The manufacturing process began with transferring the CAD design onto a 100 x 100mm quartz photomask. Then a front-side photo-lithography was performed on a silicon wafer of 100mm diameter and 300um thickness (which translated to the tool width). The wafer was coated with photoresist, spun in a centrifuge and baked to achieve a uniform coating layer of approximately 10um on each side. One side (the front) was exposed to the pattern from the photomask and developed, while the other side was bonded to a larger sacrificial silicon wafer and the package was processed with deep reactive ion etching (DRIE) leaving the microtools only adherent to the larger wafer. Finally, the microshovels were detached and cleaned up from the bond and the photoresist in an acetone bath.
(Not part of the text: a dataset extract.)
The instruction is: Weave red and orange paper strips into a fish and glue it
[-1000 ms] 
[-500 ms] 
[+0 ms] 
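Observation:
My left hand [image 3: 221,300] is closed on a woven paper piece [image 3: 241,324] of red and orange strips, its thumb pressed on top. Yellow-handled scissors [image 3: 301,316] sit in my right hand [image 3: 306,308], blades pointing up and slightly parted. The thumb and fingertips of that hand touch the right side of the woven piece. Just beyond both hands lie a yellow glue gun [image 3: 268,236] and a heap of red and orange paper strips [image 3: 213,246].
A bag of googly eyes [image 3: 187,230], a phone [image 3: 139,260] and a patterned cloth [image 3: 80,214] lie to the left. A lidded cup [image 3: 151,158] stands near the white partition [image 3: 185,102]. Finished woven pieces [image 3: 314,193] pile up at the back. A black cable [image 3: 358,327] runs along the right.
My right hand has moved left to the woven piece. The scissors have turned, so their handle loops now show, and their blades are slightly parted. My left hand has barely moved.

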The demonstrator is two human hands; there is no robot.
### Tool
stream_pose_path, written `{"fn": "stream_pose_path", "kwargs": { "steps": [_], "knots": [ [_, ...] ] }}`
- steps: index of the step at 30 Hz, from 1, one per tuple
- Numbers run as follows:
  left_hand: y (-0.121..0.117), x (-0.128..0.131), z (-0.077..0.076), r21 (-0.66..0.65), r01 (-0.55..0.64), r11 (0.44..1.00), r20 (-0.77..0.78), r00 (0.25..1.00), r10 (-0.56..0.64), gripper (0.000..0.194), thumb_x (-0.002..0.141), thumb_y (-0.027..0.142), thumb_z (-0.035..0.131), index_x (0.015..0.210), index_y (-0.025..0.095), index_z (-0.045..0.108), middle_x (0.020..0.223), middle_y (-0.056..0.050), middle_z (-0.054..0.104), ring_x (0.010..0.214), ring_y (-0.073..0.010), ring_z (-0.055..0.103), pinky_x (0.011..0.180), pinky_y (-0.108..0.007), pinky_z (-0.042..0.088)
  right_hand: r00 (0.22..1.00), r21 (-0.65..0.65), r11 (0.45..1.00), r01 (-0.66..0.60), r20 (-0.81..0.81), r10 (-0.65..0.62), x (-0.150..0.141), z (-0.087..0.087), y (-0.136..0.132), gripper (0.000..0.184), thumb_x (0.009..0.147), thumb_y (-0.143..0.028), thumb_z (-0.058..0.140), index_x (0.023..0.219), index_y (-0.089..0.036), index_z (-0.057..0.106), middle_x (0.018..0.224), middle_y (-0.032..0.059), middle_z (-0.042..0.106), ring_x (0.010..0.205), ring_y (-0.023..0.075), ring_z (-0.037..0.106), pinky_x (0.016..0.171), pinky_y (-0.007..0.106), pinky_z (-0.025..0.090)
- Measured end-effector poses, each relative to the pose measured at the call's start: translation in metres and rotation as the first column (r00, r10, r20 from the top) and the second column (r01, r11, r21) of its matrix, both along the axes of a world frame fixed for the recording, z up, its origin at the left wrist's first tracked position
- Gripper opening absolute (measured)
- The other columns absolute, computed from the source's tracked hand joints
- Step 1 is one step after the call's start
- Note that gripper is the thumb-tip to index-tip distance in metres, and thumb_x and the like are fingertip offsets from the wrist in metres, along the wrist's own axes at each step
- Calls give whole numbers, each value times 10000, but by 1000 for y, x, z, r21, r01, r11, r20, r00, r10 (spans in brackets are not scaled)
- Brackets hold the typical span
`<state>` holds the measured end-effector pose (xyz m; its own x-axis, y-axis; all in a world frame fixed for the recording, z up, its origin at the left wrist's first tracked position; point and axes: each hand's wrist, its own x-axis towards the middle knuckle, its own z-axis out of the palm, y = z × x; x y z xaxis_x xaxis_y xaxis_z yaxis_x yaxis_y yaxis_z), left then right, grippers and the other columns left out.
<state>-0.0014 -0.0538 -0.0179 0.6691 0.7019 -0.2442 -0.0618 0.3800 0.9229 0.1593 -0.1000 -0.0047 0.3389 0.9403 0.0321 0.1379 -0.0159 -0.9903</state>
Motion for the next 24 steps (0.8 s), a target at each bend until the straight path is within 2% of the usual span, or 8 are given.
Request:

X-ray diffraction patterns

Fig.4: X-ray diffraction patterns

One major advantage microshovels have over nylon loops, which are typically used for mounting and X-ray data collection, is that silicon causes less background X-ray diffraction, which is of great help during the data collection process. Figure 4 shows the X-ray diffraction patterns of an empty 10um CryoLoop from Hampton Research and an empty silicon microshovel for comparison. Another advantage of microshovels is that MEMS technology allows for better control and consistency of the shape and size of the tool when it is manufactured. Additionally, the rigidity of silicon as compared to nylon makes the tool usable for dislodging adherent crystals --- another common issue that comes up during the crystal mounting process.